English author, poet, and translator (born 1991)

Amy Katrina Blakemore (born 11 May 1991), known professionally as A. K. Blakemore, is an English author, poet, and translator.

== Early life and education ==
Amy Katrina Blakemore was born on 11 May 1991 in London, England. She was raised in South London, where she attended comprehensive school in Deptford. She then went on to study language and literature at the University of Oxford, and worked part-time as a model.

==Career==

=== Poetry ===
Blakemore has cited Sam Riviere, Mary Ruefle, and Emily Dickinson as influences. She was a winner of the Foyle Young Poets of the Year Award for her poems "Peckham Rye Lane" and "You Envied the Stars Their Height" in 2007 and 2008, respectively. In 2009 her work was anthologized in Bloodaxe Books's Voice Recognition: 21 Poets for the 21st Century. Her first single author publication, the pamphlet Amy's Intro, was published in 2012 as part of Nasty Little Press's Intro series.

Humbert Summer, Blakemore's first full-length poetry collection, was published by Eyewear Publishing in 2015. That same year she won the Melita Hume Prize for Poetry. In 2016 she collaborated with If a Leaf Falls Press to publish the pamphlet pro ana, which was only distributed in a run of twenty-four copies. Her sophomore poetry collection Fondue was subsequently published by Offord Road Books in 2018 and awarded a Ledbury Forte Prize for the Best Second Collection at the 2019 Ledbury Poetry Festival.
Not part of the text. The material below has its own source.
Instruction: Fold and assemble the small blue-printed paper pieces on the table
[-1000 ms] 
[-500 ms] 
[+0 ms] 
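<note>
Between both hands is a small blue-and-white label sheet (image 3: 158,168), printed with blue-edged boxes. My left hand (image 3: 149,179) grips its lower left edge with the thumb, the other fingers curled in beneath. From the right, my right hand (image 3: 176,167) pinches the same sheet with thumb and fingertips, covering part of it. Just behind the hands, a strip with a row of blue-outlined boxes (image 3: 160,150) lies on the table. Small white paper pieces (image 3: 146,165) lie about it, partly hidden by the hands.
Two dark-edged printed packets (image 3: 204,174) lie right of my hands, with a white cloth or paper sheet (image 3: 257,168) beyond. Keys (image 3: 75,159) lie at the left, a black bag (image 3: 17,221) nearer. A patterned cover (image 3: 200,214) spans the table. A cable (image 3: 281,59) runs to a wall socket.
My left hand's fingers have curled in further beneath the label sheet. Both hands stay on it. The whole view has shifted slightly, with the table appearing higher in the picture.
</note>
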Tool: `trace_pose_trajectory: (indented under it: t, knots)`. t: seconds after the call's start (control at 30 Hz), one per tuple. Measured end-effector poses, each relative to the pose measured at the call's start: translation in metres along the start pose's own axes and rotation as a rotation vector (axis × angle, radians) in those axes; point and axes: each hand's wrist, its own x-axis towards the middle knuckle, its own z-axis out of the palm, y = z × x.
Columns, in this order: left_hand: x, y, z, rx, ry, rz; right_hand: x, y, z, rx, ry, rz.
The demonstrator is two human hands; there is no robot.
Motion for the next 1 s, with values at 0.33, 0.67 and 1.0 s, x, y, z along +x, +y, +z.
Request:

Further original poetry has been featured in various literary publications including The White Review, Hotel, and Ambit, as well as anthologized in Stop Sharpening Your Knives No. 4 (Egg Box, 2011) and The Best of British Poetry (Salt Publishing, 2015). In collaboration with Dave Haysom, Blakemore translated My Tenantless Body, a collection of poetry by Sichuanese poet Yu Yoyo. The collection was published by the Poetry Translation Centre as part of their World Poets Series in 2019.

=== Novels ===
Blakemore's first novel, The Manningtree Witches (Granta Books, 2021), is a fictional account of the Essex witch trials. It received generally positive reviews, and was the 2021 winner of the Desmond Elliott Prize.

The Glutton (Granta Books, 2023) fictionalizes the true story of Tarrare, a French showman with polyphagia who served as a military courier in the French Revolution. It was shortlisted for the Dylan Thomas Prize and the Encore Award.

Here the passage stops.